Prompt: Output everything in the listing exactly, with no line missing.

· · · · ·

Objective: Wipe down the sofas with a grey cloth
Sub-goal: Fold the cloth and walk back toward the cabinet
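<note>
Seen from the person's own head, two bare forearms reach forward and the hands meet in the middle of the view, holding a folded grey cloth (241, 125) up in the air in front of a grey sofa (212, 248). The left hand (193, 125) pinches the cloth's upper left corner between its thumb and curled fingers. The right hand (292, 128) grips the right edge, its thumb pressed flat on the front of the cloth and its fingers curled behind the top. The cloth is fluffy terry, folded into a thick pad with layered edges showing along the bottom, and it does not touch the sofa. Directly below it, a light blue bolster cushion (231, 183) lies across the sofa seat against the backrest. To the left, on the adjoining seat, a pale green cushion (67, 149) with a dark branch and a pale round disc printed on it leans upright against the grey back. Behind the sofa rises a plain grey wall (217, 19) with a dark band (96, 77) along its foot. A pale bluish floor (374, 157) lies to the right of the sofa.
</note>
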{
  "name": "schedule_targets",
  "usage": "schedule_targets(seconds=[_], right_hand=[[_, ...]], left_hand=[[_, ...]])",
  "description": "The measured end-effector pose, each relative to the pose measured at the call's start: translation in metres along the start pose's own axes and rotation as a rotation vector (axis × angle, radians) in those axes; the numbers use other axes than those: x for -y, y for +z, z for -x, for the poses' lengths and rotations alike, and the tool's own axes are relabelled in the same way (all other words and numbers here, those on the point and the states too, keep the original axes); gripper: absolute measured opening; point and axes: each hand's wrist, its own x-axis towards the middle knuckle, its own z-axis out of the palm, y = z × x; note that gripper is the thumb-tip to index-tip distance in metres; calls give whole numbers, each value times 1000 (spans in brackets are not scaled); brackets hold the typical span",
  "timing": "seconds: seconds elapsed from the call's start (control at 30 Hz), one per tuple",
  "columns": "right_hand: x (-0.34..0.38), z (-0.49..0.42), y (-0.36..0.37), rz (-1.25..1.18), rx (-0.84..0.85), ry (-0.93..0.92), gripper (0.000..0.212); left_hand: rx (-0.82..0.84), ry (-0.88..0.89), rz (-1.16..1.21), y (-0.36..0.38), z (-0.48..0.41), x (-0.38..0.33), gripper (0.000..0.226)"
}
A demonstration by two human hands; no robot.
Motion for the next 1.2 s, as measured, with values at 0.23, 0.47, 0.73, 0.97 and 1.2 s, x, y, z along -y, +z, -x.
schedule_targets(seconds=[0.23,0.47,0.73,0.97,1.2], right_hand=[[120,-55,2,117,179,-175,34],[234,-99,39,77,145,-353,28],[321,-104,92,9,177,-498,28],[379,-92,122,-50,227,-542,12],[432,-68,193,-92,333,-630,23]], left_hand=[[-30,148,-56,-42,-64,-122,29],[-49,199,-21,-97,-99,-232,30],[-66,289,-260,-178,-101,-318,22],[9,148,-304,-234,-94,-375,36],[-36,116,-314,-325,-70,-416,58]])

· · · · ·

Output:
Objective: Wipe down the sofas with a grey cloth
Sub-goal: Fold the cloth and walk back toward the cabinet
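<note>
Seen from the person's own head, two bare forearms reach forward and the hands meet in the middle of the view, holding a folded grey cloth (241, 125) up in the air in front of a grey sofa (212, 248). The left hand (193, 125) pinches the cloth's upper left corner between its thumb and curled fingers. The right hand (292, 128) grips the right edge, its thumb pressed flat on the front of the cloth and its fingers curled behind the top. The cloth is fluffy terry, folded into a thick pad with layered edges showing along the bottom, and it does not touch the sofa. Directly below it, a light blue bolster cushion (231, 183) lies across the sofa seat against the backrest. To the left, on the adjoining seat, a pale green cushion (67, 149) with a dark branch and a pale round disc printed on it leans upright against the grey back. Behind the sofa rises a plain grey wall (217, 19) with a dark band (96, 77) along its foot. A pale bluish floor (374, 157) lies to the right of the sofa.
</note>
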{
  "name": "schedule_targets",
  "usage": "schedule_targets(seconds=[_], right_hand=[[_, ...]], left_hand=[[_, ...]])",
  "description": "The measured end-effector pose, each relative to the pose measured at the call's start: translation in metres along the start pose's own axes and rotation as a rotation vector (axis × angle, radians) in those axes; the numbers use other axes than those: x for -y, y for +z, z for -x, for the poses' lengths and rotations alike, and the tool's own axes are relabelled in the same way (all other words and numbers here, those on the point and the states too, keep the original axes); gripper: absolute measured opening; point and axes: each hand's wrist, its own x-axis towards the middle knuckle, its own z-axis out of the palm, y = z × x; note that gripper is the thumb-tip to index-tip distance in metres; calls give whole numbers, each value times 1000 (spans in brackets are not scaled); brackets hold the typical span",
  "timing": "seconds: seconds elapsed from the call's start (control at 30 Hz), one per tuple",
  "columns": "right_hand: x (-0.34..0.38), z (-0.49..0.42), y (-0.36..0.37), rz (-1.25..1.18), rx (-0.84..0.85), ry (-0.93..0.92), gripper (0.000..0.212); left_hand: rx (-0.82..0.84), ry (-0.88..0.89), rz (-1.16..1.21), y (-0.36..0.38), z (-0.48..0.41), x (-0.38..0.33), gripper (0.000..0.226)"
}
A demonstration by two human hands; no robot.
Motion for the next 1.2 s, as measured, with values at 0.23, 0.47, 0.73, 0.97 and 1.2 s, x, y, z along -y, +z, -x.
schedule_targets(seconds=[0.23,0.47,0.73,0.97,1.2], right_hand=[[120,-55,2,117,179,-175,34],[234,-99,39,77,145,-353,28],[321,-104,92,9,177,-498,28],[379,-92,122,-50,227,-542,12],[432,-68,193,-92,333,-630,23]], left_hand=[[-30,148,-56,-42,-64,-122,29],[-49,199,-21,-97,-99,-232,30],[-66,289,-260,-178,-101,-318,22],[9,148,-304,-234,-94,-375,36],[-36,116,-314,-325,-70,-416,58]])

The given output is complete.